BEGIN SOURCE MATERIAL

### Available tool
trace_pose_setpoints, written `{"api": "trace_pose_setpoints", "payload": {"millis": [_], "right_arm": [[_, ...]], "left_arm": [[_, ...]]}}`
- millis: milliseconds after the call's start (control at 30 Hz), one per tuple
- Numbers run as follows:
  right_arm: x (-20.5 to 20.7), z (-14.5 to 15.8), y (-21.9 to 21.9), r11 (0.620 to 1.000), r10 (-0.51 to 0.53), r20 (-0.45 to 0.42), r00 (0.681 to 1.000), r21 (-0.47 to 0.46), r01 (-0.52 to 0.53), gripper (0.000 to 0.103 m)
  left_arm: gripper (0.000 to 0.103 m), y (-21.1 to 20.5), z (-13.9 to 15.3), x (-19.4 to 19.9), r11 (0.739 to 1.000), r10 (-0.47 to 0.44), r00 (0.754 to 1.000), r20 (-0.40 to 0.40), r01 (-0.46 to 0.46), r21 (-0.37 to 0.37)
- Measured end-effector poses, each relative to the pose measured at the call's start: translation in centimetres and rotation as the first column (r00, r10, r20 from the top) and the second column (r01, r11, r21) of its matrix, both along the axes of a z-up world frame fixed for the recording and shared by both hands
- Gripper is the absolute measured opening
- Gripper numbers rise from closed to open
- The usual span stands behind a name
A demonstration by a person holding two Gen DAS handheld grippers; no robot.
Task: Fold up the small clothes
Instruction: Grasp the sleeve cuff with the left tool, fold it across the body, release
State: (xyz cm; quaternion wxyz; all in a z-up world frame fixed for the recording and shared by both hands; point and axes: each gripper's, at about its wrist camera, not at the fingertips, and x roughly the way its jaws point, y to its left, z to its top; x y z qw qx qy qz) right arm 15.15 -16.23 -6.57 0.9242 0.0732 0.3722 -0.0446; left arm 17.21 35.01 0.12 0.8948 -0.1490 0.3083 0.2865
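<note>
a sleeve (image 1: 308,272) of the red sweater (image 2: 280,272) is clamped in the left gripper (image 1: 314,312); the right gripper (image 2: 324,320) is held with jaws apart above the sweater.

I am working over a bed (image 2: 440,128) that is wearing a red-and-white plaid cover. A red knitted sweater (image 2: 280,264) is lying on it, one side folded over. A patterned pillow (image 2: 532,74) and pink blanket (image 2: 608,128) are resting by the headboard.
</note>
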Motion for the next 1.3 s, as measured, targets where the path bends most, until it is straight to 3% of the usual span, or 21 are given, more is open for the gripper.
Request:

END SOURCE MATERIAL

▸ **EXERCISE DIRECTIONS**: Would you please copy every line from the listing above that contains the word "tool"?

▸ **EXPECTED ANSWER**:
### Available tool
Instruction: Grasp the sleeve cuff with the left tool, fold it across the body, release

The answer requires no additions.